### [Exercise objective]
In the copy, keep the lines from the first line of the material below through the line containing "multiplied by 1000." exactly as they are, and include no pictures.
START Data section
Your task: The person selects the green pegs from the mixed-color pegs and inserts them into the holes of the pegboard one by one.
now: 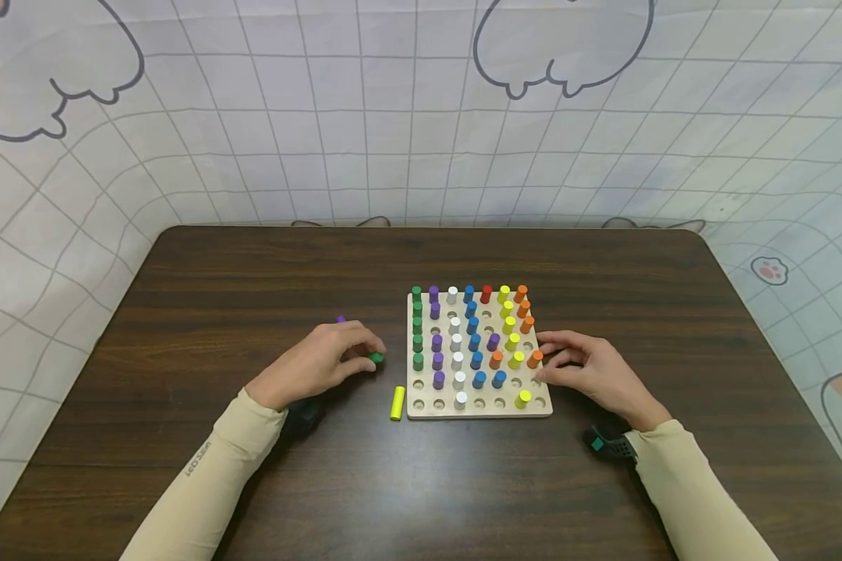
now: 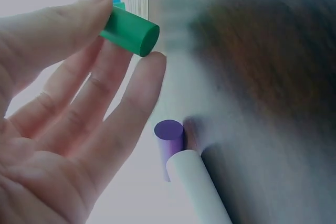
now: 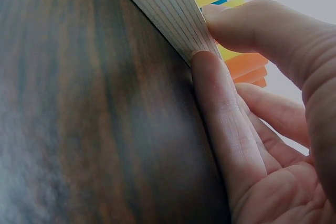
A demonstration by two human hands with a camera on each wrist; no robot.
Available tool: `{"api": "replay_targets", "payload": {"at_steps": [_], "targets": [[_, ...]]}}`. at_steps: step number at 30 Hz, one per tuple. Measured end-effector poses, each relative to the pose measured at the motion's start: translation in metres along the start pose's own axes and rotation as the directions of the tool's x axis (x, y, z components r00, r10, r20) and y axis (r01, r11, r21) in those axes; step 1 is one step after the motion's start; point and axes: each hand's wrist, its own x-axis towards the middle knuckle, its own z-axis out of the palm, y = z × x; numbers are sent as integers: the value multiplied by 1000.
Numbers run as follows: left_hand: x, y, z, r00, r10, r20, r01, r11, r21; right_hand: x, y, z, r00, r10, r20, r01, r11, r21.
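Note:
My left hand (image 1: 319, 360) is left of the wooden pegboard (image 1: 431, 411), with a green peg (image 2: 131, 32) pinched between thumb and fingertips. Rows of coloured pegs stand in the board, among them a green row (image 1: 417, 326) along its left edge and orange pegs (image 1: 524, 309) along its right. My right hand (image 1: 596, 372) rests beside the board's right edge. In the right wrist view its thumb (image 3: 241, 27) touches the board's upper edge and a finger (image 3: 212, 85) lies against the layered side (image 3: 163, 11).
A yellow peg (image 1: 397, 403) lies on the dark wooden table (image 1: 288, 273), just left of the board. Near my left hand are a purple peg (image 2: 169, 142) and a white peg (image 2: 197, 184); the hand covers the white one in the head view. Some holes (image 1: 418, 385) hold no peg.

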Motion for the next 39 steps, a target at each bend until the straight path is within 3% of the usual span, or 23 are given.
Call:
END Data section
### [Result]
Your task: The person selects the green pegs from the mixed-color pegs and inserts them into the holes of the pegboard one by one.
now: 
now: 
now: 
A demonstration by two human hands with a camera on each wrist; no robot.
Available tool: `{"api": "replay_targets", "payload": {"at_steps": [_], "targets": [[_, ...]]}}`. at_steps: step number at 30 Hz, one per tuple. Measured end-effector poses, each relative to the pose measured at the motion's start: translation in metres along the start pose's own axes and rotation as the directions of the tool's x axis (x, y, z components r00, r10, r20) and y axis (r01, r11, r21) in those axes; step 1 is one step after the motion's start; point and axes: each hand's wrist, its own x-axis towards the middle knuckle, its own z-axis out of the palm, y = z × x; numbers are sent as integers: the value multiplied by 1000.

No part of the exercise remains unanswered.